Indossai una felpa con cappuccio grigia abbinata ad un paio di shorts color militare con delle scarpe Adidas bianche.

Per quanto riguarda Adam, li aveva scelti lui i vestiti, una T-shirt bianca con un giubbino jeans e un paio di pantaloni grigi con dei disegni neri, abbinati ad un paio di scarpe nere con dei calzini bianchi.

Arrivammo in perfetto orario. Alle 20 in punto eravamo davanti al locale, lasciai libera Makita che si accucciò di fianco ad Adam per proteggerlo da chissà quale minaccia.

Era bello vedere il rapporto che avevano instaurato, con un braccio cinsi la vita di Erin portandola ancora più vicino a me baciandole la testa e con la mano libera accarezzarle la pancia.

<Aspetta> disse afferrandomi la mano e portandola in un altro punto <Senti> la bambina stava scalciando e i miei occhi diventarono lucidi.

<Sì, è bellissimo> mi posò un bacio fugace sulle labbra prima di andare a salutare Silvia e Arianna raggiungendoci poco dopo.

<Hello Jay!> esclamò la prima venendomi ad abbracciare mentre il ragazzo restava dietro senza staccare mai le loro mani.

<Ciao Silvia! Come state?>

<Bene.
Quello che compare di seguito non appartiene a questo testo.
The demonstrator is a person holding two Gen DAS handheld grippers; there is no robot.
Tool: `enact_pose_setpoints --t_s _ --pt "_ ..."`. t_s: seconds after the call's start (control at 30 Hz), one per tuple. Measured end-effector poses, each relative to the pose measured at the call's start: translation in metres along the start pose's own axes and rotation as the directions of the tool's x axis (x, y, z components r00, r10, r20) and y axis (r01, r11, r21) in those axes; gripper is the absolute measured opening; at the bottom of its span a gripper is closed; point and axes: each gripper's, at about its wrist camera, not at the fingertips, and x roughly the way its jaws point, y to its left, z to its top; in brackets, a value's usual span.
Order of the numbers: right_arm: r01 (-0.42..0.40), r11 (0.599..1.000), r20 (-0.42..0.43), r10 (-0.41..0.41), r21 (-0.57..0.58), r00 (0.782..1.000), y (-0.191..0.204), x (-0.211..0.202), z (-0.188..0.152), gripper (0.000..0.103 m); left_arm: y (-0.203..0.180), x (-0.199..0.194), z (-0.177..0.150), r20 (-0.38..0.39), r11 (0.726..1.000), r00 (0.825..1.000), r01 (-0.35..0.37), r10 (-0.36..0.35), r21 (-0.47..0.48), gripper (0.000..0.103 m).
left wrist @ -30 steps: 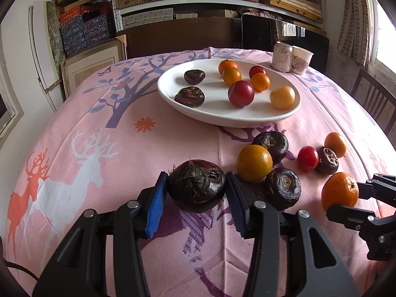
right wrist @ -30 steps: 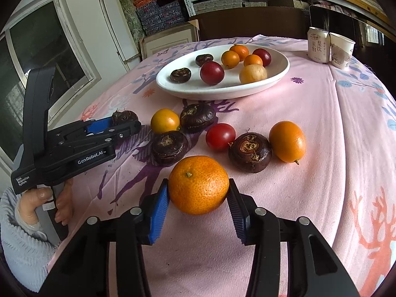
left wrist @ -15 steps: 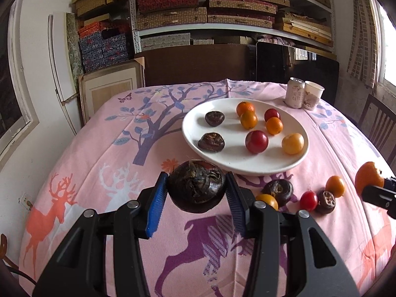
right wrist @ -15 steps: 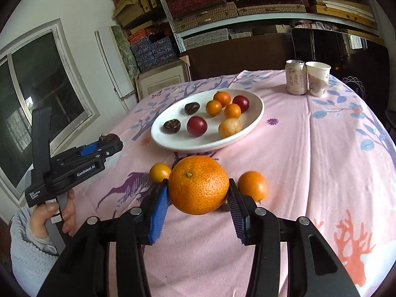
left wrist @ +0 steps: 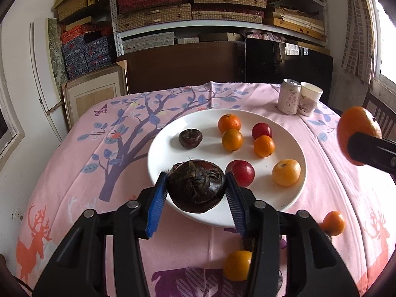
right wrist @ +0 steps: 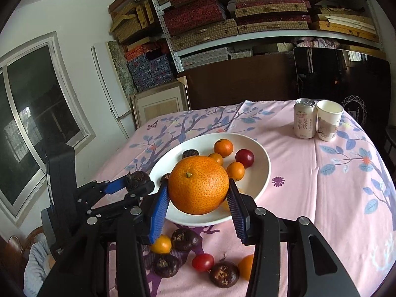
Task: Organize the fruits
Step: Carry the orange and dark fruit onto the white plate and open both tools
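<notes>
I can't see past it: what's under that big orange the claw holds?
Beneath the big round orange lies the white oval plate, holding small oranges and red and dark fruits. One yellowish fruit peeks out; anything else directly below is covered.

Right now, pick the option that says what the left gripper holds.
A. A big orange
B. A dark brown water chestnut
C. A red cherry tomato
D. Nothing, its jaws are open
B: in the left wrist view, the left gripper is shut on the dark brown water chestnut, held over the near edge of the white plate.
</notes>
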Motion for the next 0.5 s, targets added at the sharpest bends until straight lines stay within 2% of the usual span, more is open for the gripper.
enact_pose_setpoints --t_s 0.23,0.5 --pt "0.007 1.0 -0.089 -0.007 -0.004 0.996 -0.003 0.053 -0.01 0.047 -0.002 0.028 -0.002 -0.039 1.0 0.999 0.008 -0.007 0.022 0.046" --pt "0.01 0.999 -0.127 -0.014 -0.033 0.992 -0.001 0.078 -0.013 0.048 -0.002 0.046 -0.002 -0.067 1.0 0.998 0.019 -0.018 0.021 0.046"
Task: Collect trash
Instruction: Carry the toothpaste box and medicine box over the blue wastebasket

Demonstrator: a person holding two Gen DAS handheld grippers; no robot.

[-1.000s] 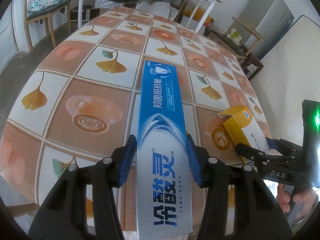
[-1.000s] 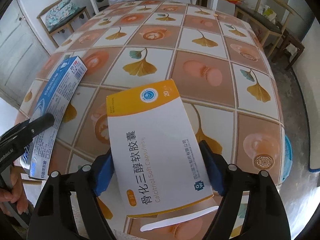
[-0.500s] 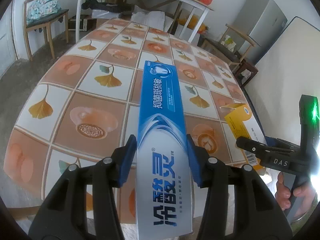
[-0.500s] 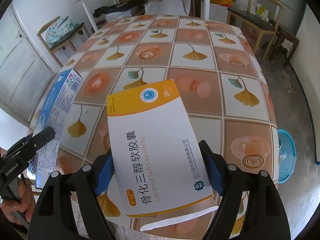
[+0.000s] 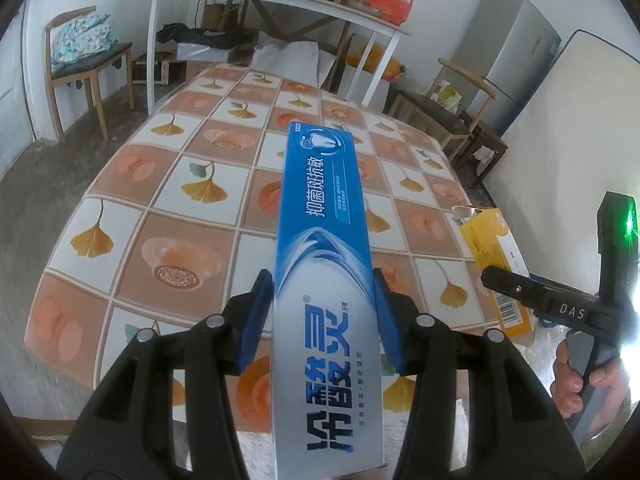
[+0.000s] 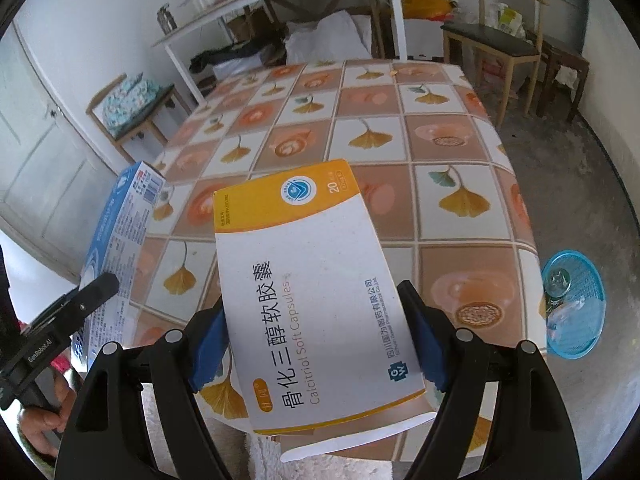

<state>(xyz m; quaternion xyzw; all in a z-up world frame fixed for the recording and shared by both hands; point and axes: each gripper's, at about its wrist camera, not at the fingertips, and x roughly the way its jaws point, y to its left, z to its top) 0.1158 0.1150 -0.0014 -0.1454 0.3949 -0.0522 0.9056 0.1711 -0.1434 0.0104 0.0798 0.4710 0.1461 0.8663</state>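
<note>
We see the left gripper (image 5: 322, 312) clamped on a long blue toothpaste box (image 5: 326, 248), blue pads pressing both long sides near its lower half, box pointing away over the table (image 5: 168, 184) with the ginkgo-leaf tiled cloth, lifted clear of the surface; the right gripper (image 6: 316, 344) is clamped on a white and yellow medicine box (image 6: 304, 280) marked Calcitriol Soft Capsules, pads on both sides, an open end flap (image 6: 360, 436) hanging at the near end, box also held above the table edge; in the left wrist view the medicine box (image 5: 496, 264) shows at the right with the other gripper's black finger in front of it and a hand (image 5: 580, 376) on the handle; in the right wrist view the toothpaste box (image 6: 120, 248) shows at the left, tilted, with a hand (image 6: 44, 420) below it; tabletop itself is bare of loose items where we can see; a blue basket (image 6: 576, 304) sits on the floor just beside the table's right side with some clear wrappers in it, well apart from both boxes; background has a white side table (image 5: 280, 0), wooden chairs (image 5: 84, 68), a grey fridge (image 5: 516, 60)
</note>
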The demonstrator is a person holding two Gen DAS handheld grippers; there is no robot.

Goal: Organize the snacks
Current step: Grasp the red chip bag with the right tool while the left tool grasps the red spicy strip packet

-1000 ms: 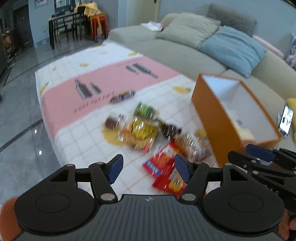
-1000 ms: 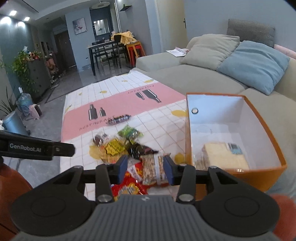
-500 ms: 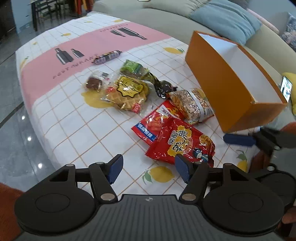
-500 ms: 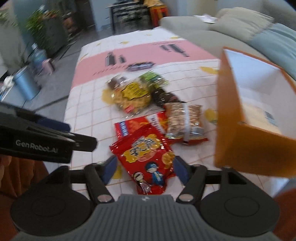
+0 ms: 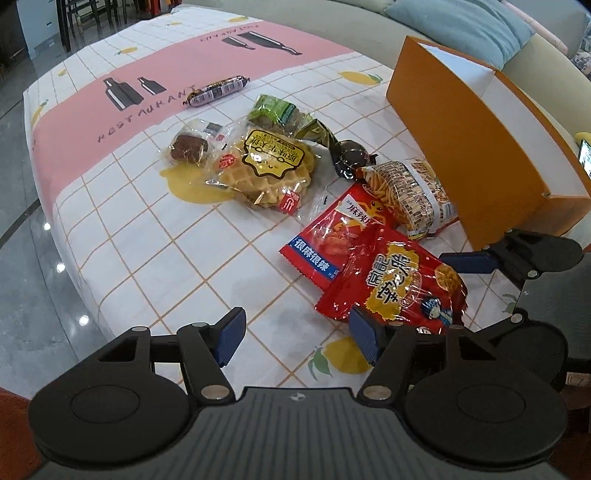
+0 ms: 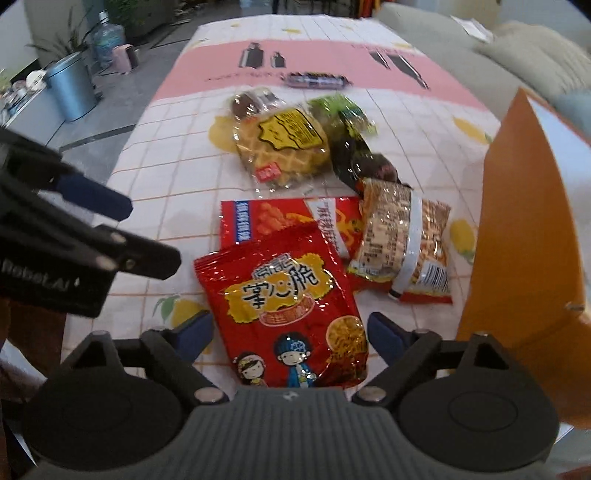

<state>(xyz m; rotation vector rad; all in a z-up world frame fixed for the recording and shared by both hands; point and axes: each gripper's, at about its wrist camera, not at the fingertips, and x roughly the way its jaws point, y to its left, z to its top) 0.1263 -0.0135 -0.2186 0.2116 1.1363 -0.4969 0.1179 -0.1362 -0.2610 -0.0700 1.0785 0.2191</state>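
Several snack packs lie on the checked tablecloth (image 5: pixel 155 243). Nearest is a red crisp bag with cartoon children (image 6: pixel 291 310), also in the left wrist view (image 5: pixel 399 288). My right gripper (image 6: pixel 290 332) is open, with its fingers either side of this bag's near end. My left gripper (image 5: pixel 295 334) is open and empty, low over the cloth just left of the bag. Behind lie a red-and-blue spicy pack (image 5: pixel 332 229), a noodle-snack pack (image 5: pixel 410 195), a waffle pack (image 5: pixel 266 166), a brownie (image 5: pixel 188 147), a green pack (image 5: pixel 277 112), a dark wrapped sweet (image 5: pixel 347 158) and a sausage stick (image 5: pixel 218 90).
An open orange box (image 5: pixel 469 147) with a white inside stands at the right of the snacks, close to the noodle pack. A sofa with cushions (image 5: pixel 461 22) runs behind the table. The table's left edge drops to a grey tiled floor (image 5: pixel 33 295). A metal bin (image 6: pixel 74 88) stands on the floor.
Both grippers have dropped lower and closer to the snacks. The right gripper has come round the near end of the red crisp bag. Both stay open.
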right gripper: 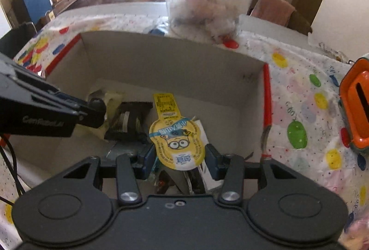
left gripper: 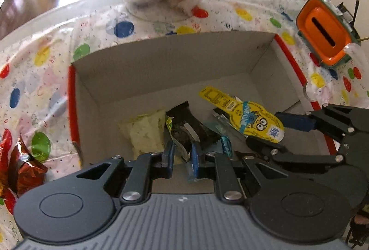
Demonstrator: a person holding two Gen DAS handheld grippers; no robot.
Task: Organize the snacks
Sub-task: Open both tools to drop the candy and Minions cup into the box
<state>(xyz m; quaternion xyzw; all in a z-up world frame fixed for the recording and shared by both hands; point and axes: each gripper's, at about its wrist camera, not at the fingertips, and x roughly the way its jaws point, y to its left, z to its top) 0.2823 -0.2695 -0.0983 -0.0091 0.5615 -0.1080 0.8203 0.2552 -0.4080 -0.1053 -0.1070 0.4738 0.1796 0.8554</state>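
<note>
Left gripper pinches a thin wrapper; right gripper clasps yellow packet

I have both grippers tipped steeply downward, side by side and close together. My left gripper has its fingers drawn in as near each other as they go, pinching a thin wrapper edge between the blue pads. My right gripper has its fingers partly apart, pressed against either side of a yellow snack packet that sticks out forward between them. From the left wrist view the right gripper reaches in from the right edge; from the right wrist view the left one comes in from the left edge.
</note>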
Ma adesso dov'è Adam?> si intromise Arianna. Glielo indicai e corse a prenderlo in braccio. Lui sorrise accettando le sue braccia.

Poco dopo arrivarono anche gli altri e la sensazione che sarebbe successo qualcosa da lì a poco tempo si stava impossessando di me, ma decisi di ricaricarla indietro. Volevo godermi questa serata per quanto possibile.

Erano tutti veramente impeccabili: chi in giacca e cravatta, chi con abiti da sera eleganti e tacchi 12.

<Allora Erin come va il lavoro?> nella frase di Giulia c'era un tono di invidia e sfida. Ci scambiammo uno sguardo e le feci capire di rispondere senza far trasparire alcuna emozione.

Un urlo. Rumori di piatti rotti e lastre per terra e un uomo sconvolto.